Repubblica 23.3.16
“Etruria, risarcite 300 milioni di danni”
Lettera
del commissario liquidatore agli ex amministratori indagati per il
fallimento: “Avete 30 giorni di tempo” Contestate “condotte illecite e
cattiva gestione”.
Nell’elenco gli ex presidenti e il padre del ministro Boschi
di Fabio Tonacci
ROMA.
Hanno trenta giorni di tempo per trovare 300 milioni di euro, né uno di
più né uno di meno. Altrimenti cominceranno le azioni legali che
potrebbero portare al pignoramento di case, automobili, titoli
obbligazionari, terreni, proprietà.
La doccia più fredda per ex
amministratori di Banca Etruria è arrivata ieri, quando nella casella di
posta elettronica si sono ritrovati una comunicazione del commissario
liquidatore Giuseppe Santoni. L’uomo che dopo aver studiato i bilanci si
è visto costretto a chiedere nel dicembre scorso, e ottenere dal
giudice, il fallimento della Popolare.
«Egregi signori, a causa delle condotte illecite e di
mala gestio
accertate
dalla Banca d’Italia e confermate all’esito delle verifiche...».
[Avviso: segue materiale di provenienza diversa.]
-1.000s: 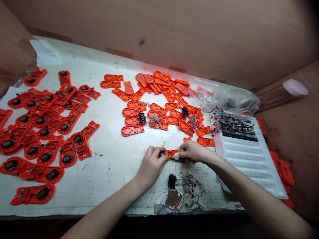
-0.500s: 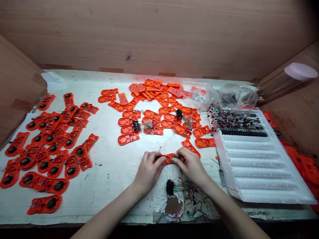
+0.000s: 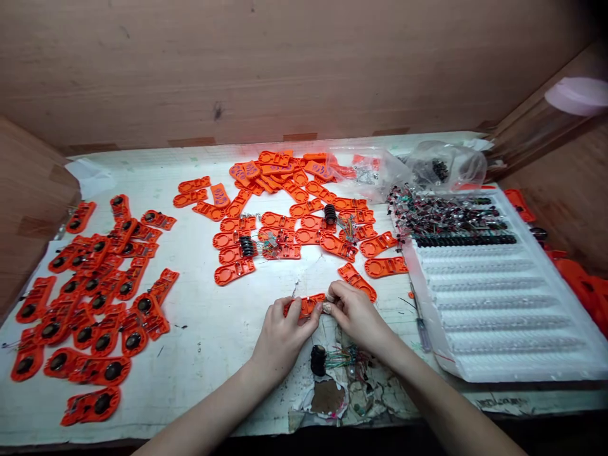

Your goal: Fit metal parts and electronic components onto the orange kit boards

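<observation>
Between my hands, low over the front middle of the table, is an orange plastic casing (image 3: 310, 306). My left hand (image 3: 281, 335) is closed on its left part, fingers behind and thumb in front. At the casing's right end, the thumb and fingers of my right hand (image 3: 354, 315) are pinched together; whatever lies between those fingertips is too small to make out. Just below my hands rests a stack of black round speakers (image 3: 318, 360) with thin coloured wires (image 3: 342, 358) running right. Another orange casing (image 3: 357, 282) lies just behind my right hand.
Orange casings with black speakers (image 3: 102, 342) crowd the left side. More casings (image 3: 278, 170) are heaped at the back. On the right stands a white ribbed tray (image 3: 498, 316) holding wired parts (image 3: 441, 215), beside a screwdriver (image 3: 422, 332). Clear plastic bags (image 3: 375, 172) sit behind it.
The view has shifted slightly. My left hand has slid along the casing and covers more of its front, while my right hand has moved to the casing's right end.
</observation>
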The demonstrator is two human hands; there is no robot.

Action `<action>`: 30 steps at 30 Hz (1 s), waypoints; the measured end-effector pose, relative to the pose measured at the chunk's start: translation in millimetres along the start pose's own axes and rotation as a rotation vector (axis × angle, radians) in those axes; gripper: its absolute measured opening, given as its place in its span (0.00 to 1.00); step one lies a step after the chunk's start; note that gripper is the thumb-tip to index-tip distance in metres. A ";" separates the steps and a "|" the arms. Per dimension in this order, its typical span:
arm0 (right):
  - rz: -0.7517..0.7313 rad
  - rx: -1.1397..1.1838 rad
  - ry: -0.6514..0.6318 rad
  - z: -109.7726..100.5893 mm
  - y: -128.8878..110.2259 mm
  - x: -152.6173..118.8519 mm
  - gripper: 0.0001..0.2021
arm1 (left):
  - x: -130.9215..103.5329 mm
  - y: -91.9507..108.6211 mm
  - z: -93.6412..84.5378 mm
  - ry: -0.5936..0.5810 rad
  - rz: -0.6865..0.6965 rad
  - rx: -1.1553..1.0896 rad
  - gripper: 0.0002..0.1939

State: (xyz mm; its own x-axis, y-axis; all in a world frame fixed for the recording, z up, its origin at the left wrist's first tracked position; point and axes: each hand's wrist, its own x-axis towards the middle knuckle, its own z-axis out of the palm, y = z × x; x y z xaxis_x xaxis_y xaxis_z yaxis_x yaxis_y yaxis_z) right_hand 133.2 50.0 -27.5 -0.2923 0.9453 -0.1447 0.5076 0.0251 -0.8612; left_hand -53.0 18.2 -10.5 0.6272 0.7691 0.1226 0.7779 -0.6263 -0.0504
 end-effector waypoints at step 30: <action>-0.299 -0.257 -0.104 -20.0 -17.9 -32.1 0.06 | 2.9 -13.2 -19.8 0.022 -0.158 -0.402 0.22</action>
State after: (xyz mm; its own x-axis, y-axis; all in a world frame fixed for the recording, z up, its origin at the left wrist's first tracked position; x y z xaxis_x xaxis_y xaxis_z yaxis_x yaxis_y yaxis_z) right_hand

Esordisce così la lettera di quattro pagine inviata a 37 manager della
vecchia Etruria che hanno fatto parte dei consigli di amministrazione
dal 2010 in poi, fino al commissariamento del febbraio 2015.
Ci
sono tutti, nell’elenco dei destinatari. Gli ex presidenti Lorenzo Rosi e
Giuseppe Fornasari, il direttore generale Luca Bronchi (la cui
liquidazione da 1,2 milioni di euro è valsa l’iscrizione nel registro
degli indagati per 14 consiglieri), i due vicepresidenti Alfredo Berni e
Pier Luigi Boschi, il padre del ministro delle Riforme Maria Elena
Boschi. Ci sono i membri dei comitati esecutivi e dei collegi sindacali.
E compaiono anche i nomi di due eredi di quattro manager deceduti.
Tutti insieme, sono ritenuti “responsabili in solido” dei danni causati
alla banca e valutati da Santoni in 300 milioni. L’aritmetica dice che
sono 8,1 milioni a testa. Ed «entro e non oltre 30 giorni» gli ex
amministratori si devono attrezzare per trovare il denaro. «In solido »,
appunto. Quindi non importa chi metterà quanto, basta che tra un mese
sia versata l’intera cifra altrimenti partirà formalmente l’azione di
responsabilità e la causa civile per «il ristoro dei danni arrecati alla
Etruria, nonché ai creditori sociali».
Sono quattro paginette
pesantissime. Anche perché, oltre alla cifra oggettivamente elevata,
Santoni indica i tre motivi che lo hanno portato a tale decisione.
L’erogazione e la gestione di mutui e finanziamenti «anche in conflitto
di interessi », le iniziative di «indebito e illecito ostacolo alla
vigilanza della Banca d’Italia», e, soprattutto, «il depauperamento del
patrimonio sociale» attraverso «numerose iniziative contrarie alla
prudente gestione ». Come esempio, il commissario liquidatore indica il
conferimento di incarichi di consulenza, «rilevanti premi aziendali non
dovuti » e altre operazioni “non trasparenti”. In pratica, tutto ciò che
è attualmente oggetto dell’indagine per bancarotta fraudolenta avviata
dal pool di magistrati aretini messi insieme dal procuratore capo
Roberto Rossi.
I filoni in cui è stata divisa l’inchiesta,
affidata ai finanzieri del Nucleo Tributario di Arezzo, sono almeno una
decina e riguardano tutte le spese deliberate dai cda negli ultimi anni e
che, nell’ipotesi penale della bancarotta, potrebbero configurare la
malversazione. L’indennizzo a fine incarico del dg Bronchi ha fatto
finire sotto inchiesta 14 dei 15 consiglieri che l’hanno deliberato il
30 giugno 2014, tra cui Boschi senior che allora ricopriva la carica di
vicepresidente. Ma il grosso dell’indagine sta nei finanziamenti
milionari concessi ad aziende decotte e diventati sofferenze, per la
difficoltà del beneficiario nel pagare le rate. Il motivo principale per
cui adesso Santoni rivuole 300 milioni di euro.